La joven se fue de viaje, confiada en que había dejado a su perrita en manos profesionales, pero al regresar se la entregaron muerta y envuelta en una bolsa.

Kirsten Kinch relató la historia sobre la muerte de su mascota Nova en una sentida publicación de Instagram.

Dejó a su Husky en el internado especializado P&E Boarding Kennels para que la atendieran mientras ella se iba de viaje a Islandia con su familia.

Antes de irse les contó que la mascota había pasado recientemente por un problema de colitis y les entregó los medicamentos con la instrucción de las dosis que le debían suministrar para lograr su recuperación.

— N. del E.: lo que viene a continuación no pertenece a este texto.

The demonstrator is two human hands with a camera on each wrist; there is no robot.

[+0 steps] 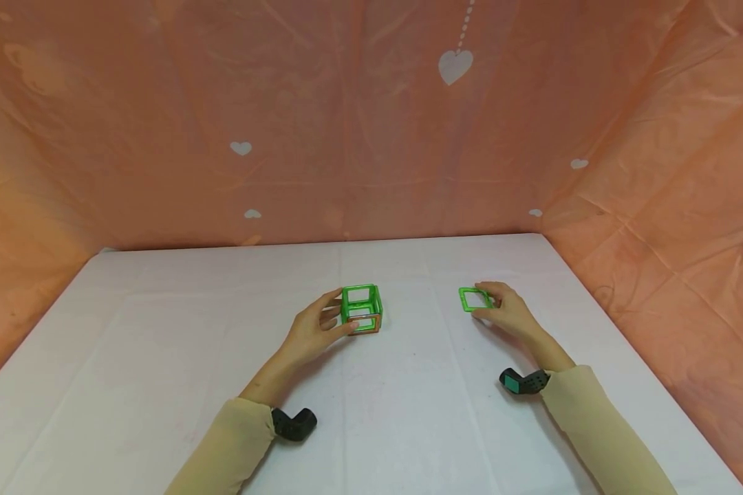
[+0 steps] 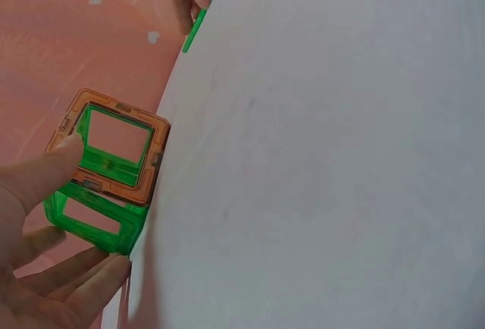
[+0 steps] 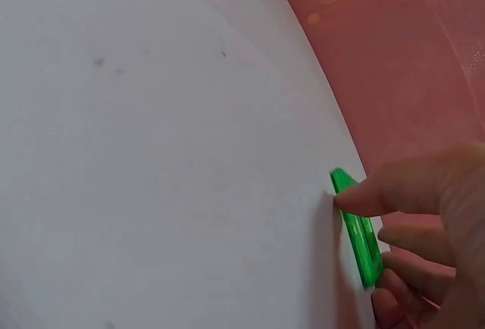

Kinch dice que les dio varias indicaciones escritas y verbales para evitar errores en la suministración del medicamento, pero cuando volvió se encontró con una situación que calificó como desgarradora.
Relata que el día que llegó de Islandia salió directamente desde el aeropuerto para la guardería y al preguntar por Nova le respondieron que se había muerto. Al parecer, la encontraron ensangrentada en su jaula esa mañana.

“Quedamos impactados y, más allá, devastados por esto. Habíamos dejado una perra sana en los tres días anteriores”, afirma la joven en la publicación.

Después, los enfermeros le entregaron el cuerpo de la Husky envuelto en una bolsa negra recubierta con cinta adhesiva.

“No había cuidado ni empatía en la forma en que había sido tratada. Fue absolutamente traumático y desgarrador irnos con ella así”, expresó. 

Kirsten dice que ha enviado correos y mensajes a P&E solicitando información sobre el comportamiento de Nova y la medicación, pero la guardería no se ha contactado con ella aún.